Each of the writers contributes to the online features by writing blogs and video snippets for the characters, a side to the show that allows a young pool of talent to cut their teeth away from the glare of terrestrial television before graduating to penning hour-long scripts. But the writers are also quick to emphasise that they don’t see the online material being in any way less important than the show proper.

“All the online material comes from the same place as the show, so we all try and aspire to the same level,” says Shiffer. “No one ever goes, ‘Oh it’s just for the Internet so we’ll just bang it out. We’re trying to broaden out the universe of the show, rather than just providing lame ancillary storylines because we heard it was a good marketing tool.”

But are they ever worried about the potential for the online content and podcast to become gimmicky and distracting from the more serious side of the show? “The audience doesn’t view it that way,” says Shiffer. “I don’t think our audience makes any qualitative difference between watching something on MySpace and watching something on telly. It’s not worse or immediately lower-status because you watched it on the internet; it’s just the same thing.”

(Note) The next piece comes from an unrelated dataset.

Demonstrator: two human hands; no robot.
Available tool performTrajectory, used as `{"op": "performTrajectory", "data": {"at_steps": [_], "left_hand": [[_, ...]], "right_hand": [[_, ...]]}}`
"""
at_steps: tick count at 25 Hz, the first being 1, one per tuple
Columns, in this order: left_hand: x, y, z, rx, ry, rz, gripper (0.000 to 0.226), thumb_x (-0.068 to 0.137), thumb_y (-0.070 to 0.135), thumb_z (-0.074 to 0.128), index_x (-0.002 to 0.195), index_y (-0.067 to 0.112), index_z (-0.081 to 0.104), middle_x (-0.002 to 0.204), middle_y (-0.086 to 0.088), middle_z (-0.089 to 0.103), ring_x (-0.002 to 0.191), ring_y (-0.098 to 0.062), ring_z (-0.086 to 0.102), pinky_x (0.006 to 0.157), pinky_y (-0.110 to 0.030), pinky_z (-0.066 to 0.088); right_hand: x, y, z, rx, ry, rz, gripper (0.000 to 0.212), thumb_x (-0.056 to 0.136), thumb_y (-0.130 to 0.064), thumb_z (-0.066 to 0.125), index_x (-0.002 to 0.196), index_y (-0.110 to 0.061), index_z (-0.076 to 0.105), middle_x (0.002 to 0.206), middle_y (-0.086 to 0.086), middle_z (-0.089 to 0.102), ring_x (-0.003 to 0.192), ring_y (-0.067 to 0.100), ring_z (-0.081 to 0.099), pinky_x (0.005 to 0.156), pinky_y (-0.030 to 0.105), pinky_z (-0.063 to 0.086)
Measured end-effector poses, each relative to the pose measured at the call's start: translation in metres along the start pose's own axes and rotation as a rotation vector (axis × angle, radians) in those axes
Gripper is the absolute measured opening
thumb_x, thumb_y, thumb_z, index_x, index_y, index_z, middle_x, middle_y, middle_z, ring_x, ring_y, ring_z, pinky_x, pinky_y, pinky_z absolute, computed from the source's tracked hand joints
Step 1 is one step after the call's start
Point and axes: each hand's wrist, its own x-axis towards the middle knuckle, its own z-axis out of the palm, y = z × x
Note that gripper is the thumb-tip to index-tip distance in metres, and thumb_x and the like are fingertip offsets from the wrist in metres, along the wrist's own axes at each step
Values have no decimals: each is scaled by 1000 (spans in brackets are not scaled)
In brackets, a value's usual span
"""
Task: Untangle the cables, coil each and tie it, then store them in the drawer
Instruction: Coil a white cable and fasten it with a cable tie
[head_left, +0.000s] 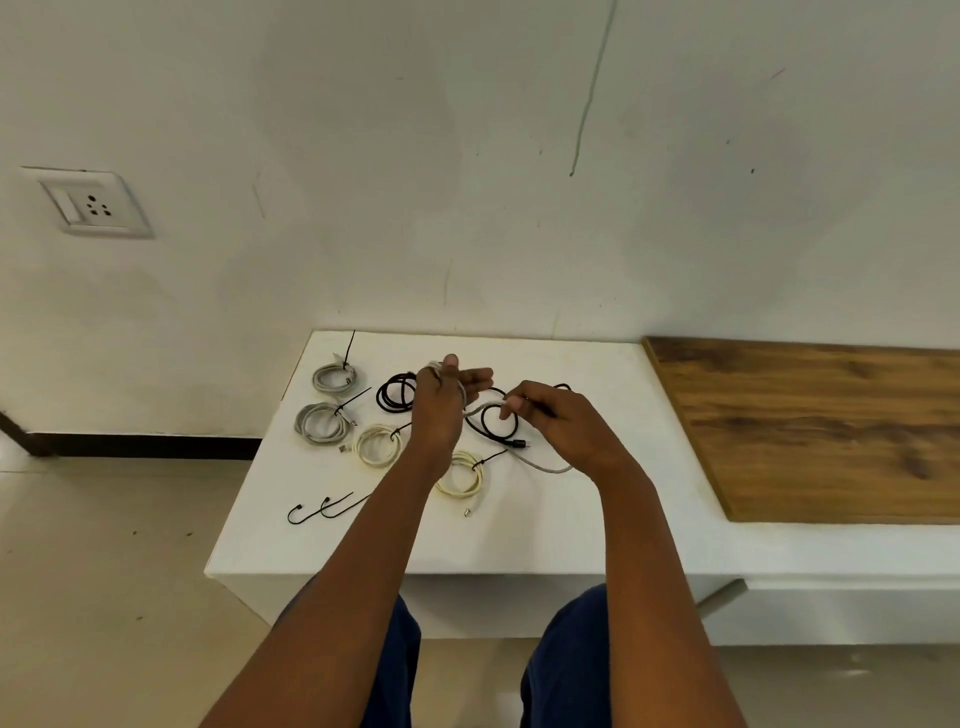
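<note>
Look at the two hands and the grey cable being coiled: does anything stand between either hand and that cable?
Nothing visible does. The left hand already has the grey cable wound around it, and the right hand pinches the cable near its end. The tied coils and the loose black cable lie on the white table beneath.

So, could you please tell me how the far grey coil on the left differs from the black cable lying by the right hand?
The far grey coil is wound tight and bound with a black tie; the black cable lies in one loose loop, with no tie visible. The coil is pale grey, the cable black. Both rest on the white table.
</note>
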Motion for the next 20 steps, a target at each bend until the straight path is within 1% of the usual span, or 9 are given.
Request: {"op": "performTrajectory", "data": {"at_steps": [3,4,7,9,11,13,16,18,20], "left_hand": [[-9,-7,3,255,-159,17,27,102,31,37,100,6,46,82,-3,68,70,-12,66,65,-15,47],[-11,-7,4,296,-211,12,27,102,32,37,100,6,46,80,-5,65,66,-15,63,65,-18,46],[-16,-5,5,356,-323,-34,31,102,37,32,95,14,51,69,-1,53,55,-10,46,56,-15,40],[-19,-2,6,359,-364,-74,41,102,44,25,88,20,56,64,1,44,53,-8,38,51,-14,34],[-22,1,6,359,-417,-127,56,99,54,18,80,22,61,58,4,38,49,-7,33,48,-15,31],[-22,3,7,254,-488,-205,63,97,59,19,76,20,64,54,4,32,46,-8,26,48,-19,24],[-20,7,4,30,-577,-304,51,98,51,30,80,13,59,49,5,26,41,-7,19,58,-28,11],[-18,9,2,-81,-624,-344,42,98,44,34,78,13,55,46,7,26,38,-6,17,53,-21,15],[-17,12,2,-237,-639,-366,41,99,40,35,74,15,56,45,7,27,39,-8,14,45,-16,27]], "right_hand": [[1,2,4,-64,113,-6,21,98,-31,42,82,-32,57,64,-19,58,61,4,48,59,25,36],[1,1,5,-88,151,6,21,98,-29,42,85,-31,58,64,-19,56,61,4,48,58,23,35],[0,1,4,-66,230,-3,15,97,-32,46,92,-29,59,69,-23,59,61,-4,51,57,20,33],[-1,0,2,-12,258,-24,4,94,-29,51,92,-28,55,65,-21,60,57,-7,51,55,18,30],[-2,0,0,-4,276,-22,8,91,-22,52,89,-30,52,61,-23,60,57,-9,52,54,14,30],[-2,1,0,35,279,0,12,89,-21,53,85,-32,52,62,-25,61,59,-8,53,55,11,32],[2,3,3,136,241,7,8,93,-28,54,85,-30,53,68,-16,60,62,1,51,64,23,39],[4,4,5,206,235,-34,10,96,-22,49,88,-25,53,74,-14,57,67,1,49,69,23,40],[7,7,6,275,263,-70,12,98,-16,45,92,-19,55,77,-18,57,69,-5,50,69,12,39]]}}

Jamie agrees: “The podcast did very well, so it obviously reached a lot of people who didn’t view it as a gimmick,” he points out. “All the material is well read, well commented on and discussed. It seems to do well in getting people talking about the show and contributing to it through competitions, which can only be a good thing.”

While they are rightly confident that the multi-platform approach has helped rather than hindered Skins’ aim of portraying British teenage life in a realistic but entertaining way, the first series’ pre-air marketing campaign (featuring a bunch of handsome actors looking elegantly wasted) gave some the wrong first impression. The Guardian’s TV critic Charlie Brooker for one said that the first episode had him “harrumphing like a four hundred-year-old man.”

Since, though, Brooker and many others have repented – and now recognise the greater levels of depth the writers have strived to instil into the characterisation of storylines. The series is now well-known for featuring delicate issues in its plotlines, such as anorexia, drug consumption and racial tension.

“The first ever episode did have its faults, but I think we’ve since shown we can deal with complicated issues and entertain young people,” says Jamie. Another writer on the show, Atiha Sen Gupta, agrees. “I think that’s the Skins philosophy really: taking a character that could be a stereotype, but doing it well. In series one, we had an anorexic girl but we subverted it. That gives the show its strength.”

There’s also been the odd critical voice attacking the show for glamorising drug consumption and casual sex, an argument the writers feel is unjustified. “People are going to take drugs and throw big parties whether there was Skins or not,” says Sen Gupta. This is also a point Daniel Kaluuya feels particularly strongly about. “I think it was Eminem who said something about people not being able to handle looking in the mirror and not liking what they see. Skins isn’t trying to glorify drugs; people just take them. People do drugs and have sex, so if we’re trying to write something realistic why can’t we put them in the show?”

Puritans aside, it seems more of the British television-watching public are beginning to awaken to the fact that Skins is not merely a fancy exercise in new media or empty pandering to a ‘youth demographic’, but is actually a show that could stand the test of time. On that matter Jamie, for whom the show’s characters were once merely vague ideas inside his head, is philosophical.

“I think it would be arrogant of us to assume we impact upon peoples lives in any major way, but it’s clear that this show means a lot to the people who watch it. We aren’t sure how long it will go on for, but we are defiantly going to do another series after the next. It means a lot to us, and we just want to keep it running for as long as feels right.” And with a talented and passionate gang of writers, an innovative approach to new media – and of course all those calls from Japan – Skins could probably continue for as long as they wish.